Hi,

Wouldn't it be better to just wait for the existing code from Darren and Duncan and see how that works?

I would prefer to see something that works and then make decisions. (not that queuing would not work, but why invest time and brainpower if the problem is solved already)

best
Leo

It was Villemos, Gert who said at the right time 27.08.2009 13:42 the following words:

We are building a similar system, using among others Aperture to crawl data, then create SOLr documents and inject them.

 

Our suggestions to a Aperture + SOLr design (sorry if stating the obvious);

 

Don’t make Aperture depend directly on SOLr. Instead make a ‘pipe’ similar to the UIMA framework. Typically you want to extract the data using Aperture, then transform / consolidate it in your own processes, temporary buffer (to load balance), and then submit it. Define a standard interface to the pipe and allow flexible configuration of the chain.

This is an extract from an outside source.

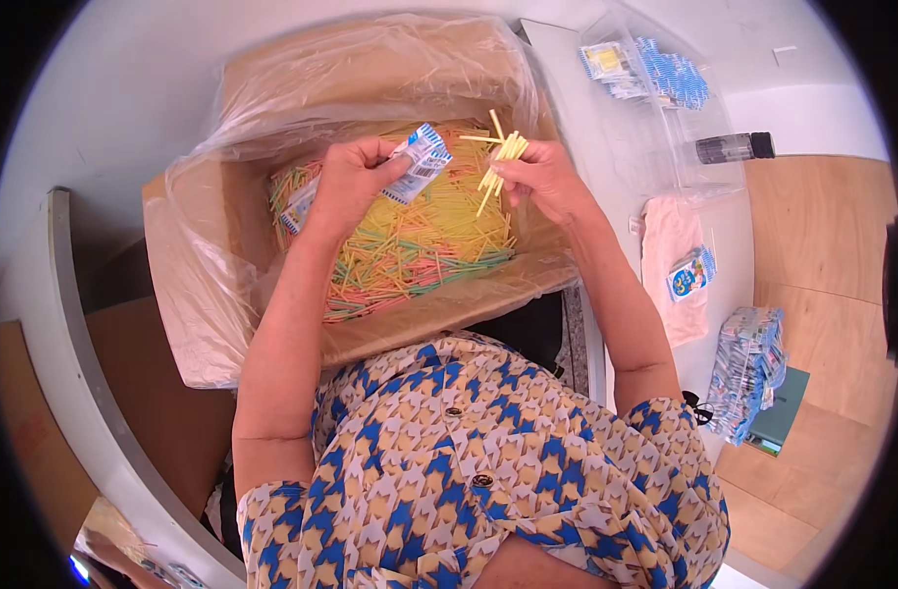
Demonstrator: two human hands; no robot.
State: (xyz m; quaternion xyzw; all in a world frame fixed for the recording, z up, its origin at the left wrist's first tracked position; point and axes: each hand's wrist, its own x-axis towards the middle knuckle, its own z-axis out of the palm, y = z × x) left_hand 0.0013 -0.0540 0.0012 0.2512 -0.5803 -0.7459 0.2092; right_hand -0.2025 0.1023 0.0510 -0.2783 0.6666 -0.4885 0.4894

Possibly Apache Camel could be used for this (even tough we implemented our own pipe).

 

This also supports integration with not only SOLr, but also semantic stores such as Virtuoso or Sesame. At the end of the pipe a serializer can turn the generic document into either a SOLr or a RDF/OWL document. It may seem weird to take a RDF graph created by Aperture, turn it into a flat, abstract model, and then converting it back to RDF/OWL again, but consider that not everybody things the NEPOMUK model ideal.

 

Cheers,

Gert.

 

 

 


From: Leo Sauermann [mailto:leo.sauermann@dfki.de]
Sent: Donnerstag, 20. August 2009 19:36
To: Darren Govoni
Cc: Aperture Devel
Subject: Re: [Aperture-devel] SOLR integration - excellent! we need a name...

 

I would reckon you write a SOLRCrawlerhandler,
and not a repository.

using the accessdata implementation of aperture, it is possible to track changes of resources,
given the aperture crawlers, you have a crawling framework.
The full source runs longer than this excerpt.